→ **Task statement**:
Give again, word for word, each line from the top of the listing through the line that holds "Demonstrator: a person".

┄┄┄┄┄┄┄┄┄┄

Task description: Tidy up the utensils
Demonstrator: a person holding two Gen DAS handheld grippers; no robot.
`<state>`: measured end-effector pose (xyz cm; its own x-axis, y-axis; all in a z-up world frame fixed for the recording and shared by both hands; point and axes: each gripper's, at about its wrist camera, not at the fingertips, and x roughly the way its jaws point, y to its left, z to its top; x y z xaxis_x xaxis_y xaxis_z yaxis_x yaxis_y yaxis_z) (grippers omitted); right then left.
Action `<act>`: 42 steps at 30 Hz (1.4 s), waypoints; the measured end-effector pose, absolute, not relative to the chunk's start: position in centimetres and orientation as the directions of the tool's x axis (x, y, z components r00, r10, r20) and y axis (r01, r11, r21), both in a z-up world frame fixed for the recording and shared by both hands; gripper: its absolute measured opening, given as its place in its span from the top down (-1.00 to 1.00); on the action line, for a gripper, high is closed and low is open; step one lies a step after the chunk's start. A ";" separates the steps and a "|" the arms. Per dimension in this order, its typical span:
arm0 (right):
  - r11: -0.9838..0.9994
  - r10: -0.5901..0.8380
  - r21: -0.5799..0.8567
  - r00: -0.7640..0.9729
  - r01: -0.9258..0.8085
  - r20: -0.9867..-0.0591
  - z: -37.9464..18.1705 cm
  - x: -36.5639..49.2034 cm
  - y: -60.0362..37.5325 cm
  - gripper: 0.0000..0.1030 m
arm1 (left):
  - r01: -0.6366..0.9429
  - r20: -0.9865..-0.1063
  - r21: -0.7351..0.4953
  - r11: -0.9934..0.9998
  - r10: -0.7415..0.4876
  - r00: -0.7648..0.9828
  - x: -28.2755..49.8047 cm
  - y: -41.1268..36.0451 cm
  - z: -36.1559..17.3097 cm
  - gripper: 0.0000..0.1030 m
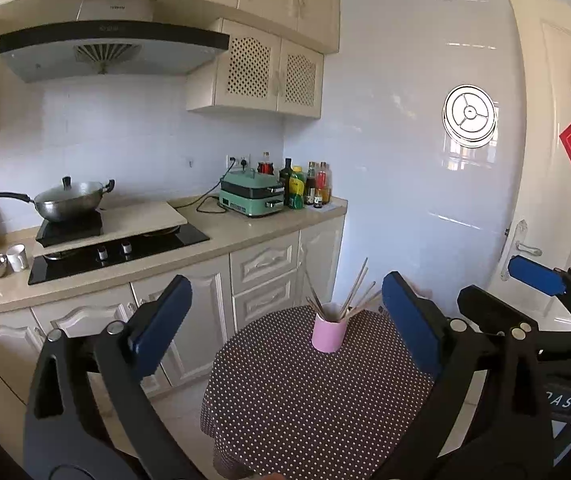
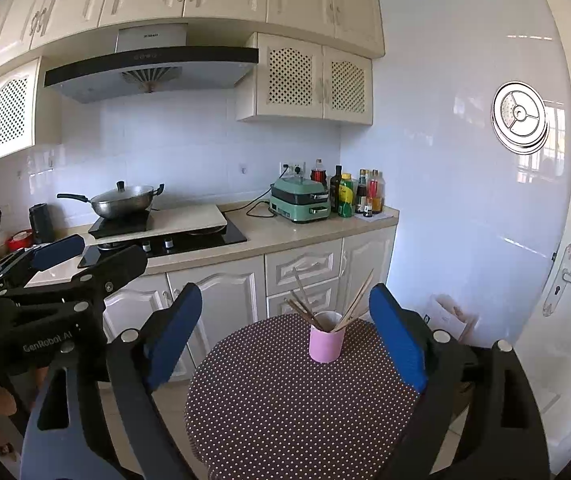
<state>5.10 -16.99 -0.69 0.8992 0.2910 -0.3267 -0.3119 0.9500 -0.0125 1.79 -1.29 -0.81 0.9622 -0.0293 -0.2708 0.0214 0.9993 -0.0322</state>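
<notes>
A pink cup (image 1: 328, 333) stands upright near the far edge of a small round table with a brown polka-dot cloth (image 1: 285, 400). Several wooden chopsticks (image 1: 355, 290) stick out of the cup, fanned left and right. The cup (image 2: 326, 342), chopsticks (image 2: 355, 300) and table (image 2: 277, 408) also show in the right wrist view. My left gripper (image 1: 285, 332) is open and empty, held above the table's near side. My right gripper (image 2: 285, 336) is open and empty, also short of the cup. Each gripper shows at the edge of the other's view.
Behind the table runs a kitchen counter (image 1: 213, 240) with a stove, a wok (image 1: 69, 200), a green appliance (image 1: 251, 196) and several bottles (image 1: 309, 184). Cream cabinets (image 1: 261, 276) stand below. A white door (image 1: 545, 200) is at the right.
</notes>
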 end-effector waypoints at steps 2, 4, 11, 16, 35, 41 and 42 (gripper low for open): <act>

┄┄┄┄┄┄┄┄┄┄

→ **Task result**:
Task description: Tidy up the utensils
Demonstrator: a person holding two Gen DAS handheld grippers; no robot.

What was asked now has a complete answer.